• _What is required_:
Please reproduce all the data exactly as written and omit the pictures.

• _Dataset content_:

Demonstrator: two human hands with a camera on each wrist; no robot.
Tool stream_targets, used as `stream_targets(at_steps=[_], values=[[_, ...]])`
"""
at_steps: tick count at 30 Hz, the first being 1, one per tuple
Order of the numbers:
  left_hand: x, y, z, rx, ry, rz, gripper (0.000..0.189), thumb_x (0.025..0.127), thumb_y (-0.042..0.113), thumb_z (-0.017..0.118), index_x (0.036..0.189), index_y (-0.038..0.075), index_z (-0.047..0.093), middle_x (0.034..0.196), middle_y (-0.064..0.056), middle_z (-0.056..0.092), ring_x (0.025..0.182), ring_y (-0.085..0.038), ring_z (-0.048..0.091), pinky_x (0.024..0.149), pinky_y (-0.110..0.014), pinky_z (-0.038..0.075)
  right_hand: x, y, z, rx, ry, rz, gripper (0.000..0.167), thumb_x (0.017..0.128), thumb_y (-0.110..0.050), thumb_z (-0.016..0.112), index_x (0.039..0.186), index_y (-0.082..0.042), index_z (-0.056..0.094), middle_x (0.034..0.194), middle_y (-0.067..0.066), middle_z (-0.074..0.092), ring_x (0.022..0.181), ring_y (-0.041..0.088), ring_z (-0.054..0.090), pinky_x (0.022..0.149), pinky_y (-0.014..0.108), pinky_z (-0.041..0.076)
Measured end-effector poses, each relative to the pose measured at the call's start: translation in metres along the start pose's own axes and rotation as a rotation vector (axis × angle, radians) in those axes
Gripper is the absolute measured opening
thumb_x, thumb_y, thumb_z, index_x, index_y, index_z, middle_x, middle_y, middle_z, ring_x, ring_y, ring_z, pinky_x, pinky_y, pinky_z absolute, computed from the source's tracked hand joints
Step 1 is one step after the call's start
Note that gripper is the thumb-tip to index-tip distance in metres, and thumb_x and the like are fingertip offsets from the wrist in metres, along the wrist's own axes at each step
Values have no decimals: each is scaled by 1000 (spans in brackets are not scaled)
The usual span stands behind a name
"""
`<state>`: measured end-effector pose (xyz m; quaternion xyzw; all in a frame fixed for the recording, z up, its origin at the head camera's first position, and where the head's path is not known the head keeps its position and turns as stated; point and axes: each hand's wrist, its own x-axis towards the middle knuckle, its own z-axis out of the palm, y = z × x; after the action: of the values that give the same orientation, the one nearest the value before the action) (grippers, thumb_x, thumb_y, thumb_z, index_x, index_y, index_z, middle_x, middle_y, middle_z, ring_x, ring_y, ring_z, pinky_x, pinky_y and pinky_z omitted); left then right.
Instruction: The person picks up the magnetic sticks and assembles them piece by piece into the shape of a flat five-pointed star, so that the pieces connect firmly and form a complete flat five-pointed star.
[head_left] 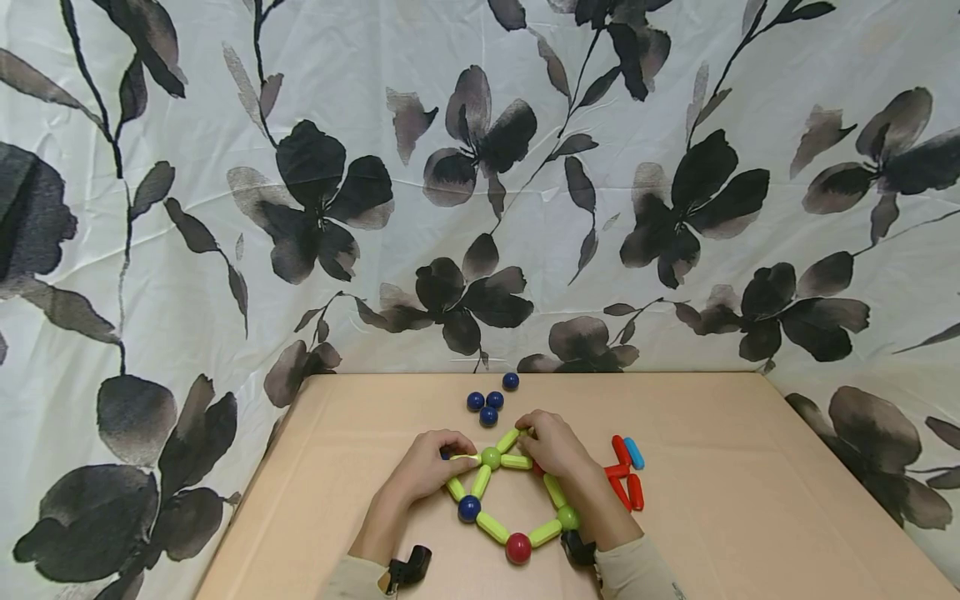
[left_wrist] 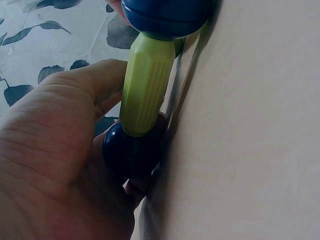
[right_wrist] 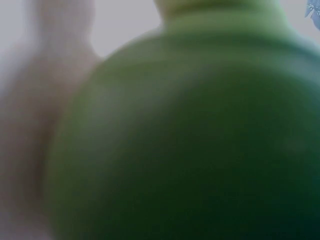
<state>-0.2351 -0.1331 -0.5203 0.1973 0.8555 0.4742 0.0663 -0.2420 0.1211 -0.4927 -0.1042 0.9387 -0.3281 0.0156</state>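
Near the centre of the tan tabletop (head_left: 720,450) lies a frame (head_left: 491,457) of green rods and coloured balls. The left hand (head_left: 423,461) grips it around a blue ball (left_wrist: 127,155); the right hand (head_left: 553,444) curls its fingers over the far right rod. Loose blue balls (head_left: 494,400) sit beyond; red rods (head_left: 635,492) lie to the right. Creased white cloth (head_left: 360,92), printed with dark flowers, rises behind.

The left hand (head_left: 422,468) and right hand (head_left: 561,448) grip a rod-and-ball frame (head_left: 491,457). Blue balls (head_left: 489,416) sit just beyond them. Red rods (head_left: 635,492) lie right of the right hand.
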Motion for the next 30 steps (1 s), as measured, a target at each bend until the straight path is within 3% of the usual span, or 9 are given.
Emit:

• _Exercise solution_:
Demonstrator: two human hands with a camera on each wrist; no robot.
Tool stream_targets, used as `stream_targets(at_steps=[_], values=[[_, ...]])`
"""
at_steps: tick count at 30 Hz, the first being 1, one per tuple
Order of the numbers:
  left_hand: x, y, z, rx, ry, rz, gripper (0.000..0.189), thumb_x (0.025..0.127), thumb_y (-0.042..0.113), thumb_z (-0.017..0.118), index_x (0.036..0.189), index_y (-0.038..0.075), index_z (-0.047..0.093), middle_x (0.034..0.196), middle_y (-0.064..0.056), middle_z (-0.056..0.092), ring_x (0.025..0.182), ring_y (-0.085..0.038), ring_z (-0.048..0.091), pinky_x (0.024..0.149), pinky_y (-0.110..0.014), pinky_z (-0.038..0.075)
  right_hand: x, y, z, rx, ry, rz, gripper (0.000..0.167), thumb_x (0.017..0.128), thumb_y (-0.110..0.050), thumb_z (-0.016..0.112), index_x (0.039..0.186), index_y (-0.082..0.042), index_z (-0.056..0.094), middle_x (0.034..0.194), middle_y (-0.067..0.066), middle_z (-0.074..0.092), ring_x (0.022..0.181), ring_y (-0.041..0.088), ring_z (-0.054..0.090), pinky_x (0.022..0.149), pinky_y (-0.014..0.108), pinky_z (-0.041..0.076)
Measured end-effector poses, each relative to the pose measured at the call's start: translation in metres along the start pose's own axes and rotation as a rotation vector (axis × angle, radians) in those axes
Gripper is the absolute measured opening
thumb_x, thumb_y, thumb_z, index_x, index_y, index_z, middle_x, middle_y, middle_z, ring_x, ring_y, ring_z, pinky_x, pinky_y, pinky_z absolute, computed from the source's tracked hand joints
Step 1 is one step after the call's start
Note that gripper is the thumb-tip to index-tip distance in metres, and thumb_x and the like are fingertip offsets from the wrist in metres, along the wrist's own axes at each step
Values have no decimals: each is scaled by 1000 (spans in brackets are not scaled)
The usual span stands behind a name
"""
`<state>`: measured end-effector pose (xyz m; quaternion xyzw; all in a frame fixed for the recording, z up, its origin at the head camera's first position, and where the head's path is not known the head keeps its position and turns as stated; point and axes: each hand's wrist, its own x-axis towards the middle knuckle, its own z-axis out of the palm, y = z × x; after the action: of the values that give the same orientation, the one nearest the value before the action) (grippers, thumb_x, thumb_y, thumb_z, index_x, index_y, index_z, middle_x, middle_y, middle_z, ring_x, ring_y, ring_z, pinky_x, pinky_y and pinky_z omitted); left then right.
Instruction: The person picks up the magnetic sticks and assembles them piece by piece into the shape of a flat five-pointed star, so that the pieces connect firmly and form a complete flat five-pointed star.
[head_left] 
[left_wrist] 
[right_wrist] 
<state>-0.2351 -0.1331 -0.5203 0.1973 0.8555 0.4742 0.0663 -0.2420 0.1211 -0.4927 -0.1042 0.9387 -0.3281 0.0156</state>
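Near the centre of the tan tabletop (head_left: 720,450) lies a frame (head_left: 491,457) of green rods and coloured balls. The left hand (head_left: 423,461) grips it around a blue ball (left_wrist: 127,155); the right hand (head_left: 553,444) curls its fingers over the far right rod. Loose blue balls (head_left: 494,400) sit beyond; red rods (head_left: 635,492) lie to the right. Creased white cloth (head_left: 360,92), printed with dark flowers, rises behind.

The left hand (head_left: 422,468) and right hand (head_left: 561,448) grip a rod-and-ball frame (head_left: 491,457). Blue balls (head_left: 489,416) sit just beyond them. Red rods (head_left: 635,492) lie right of the right hand.
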Motion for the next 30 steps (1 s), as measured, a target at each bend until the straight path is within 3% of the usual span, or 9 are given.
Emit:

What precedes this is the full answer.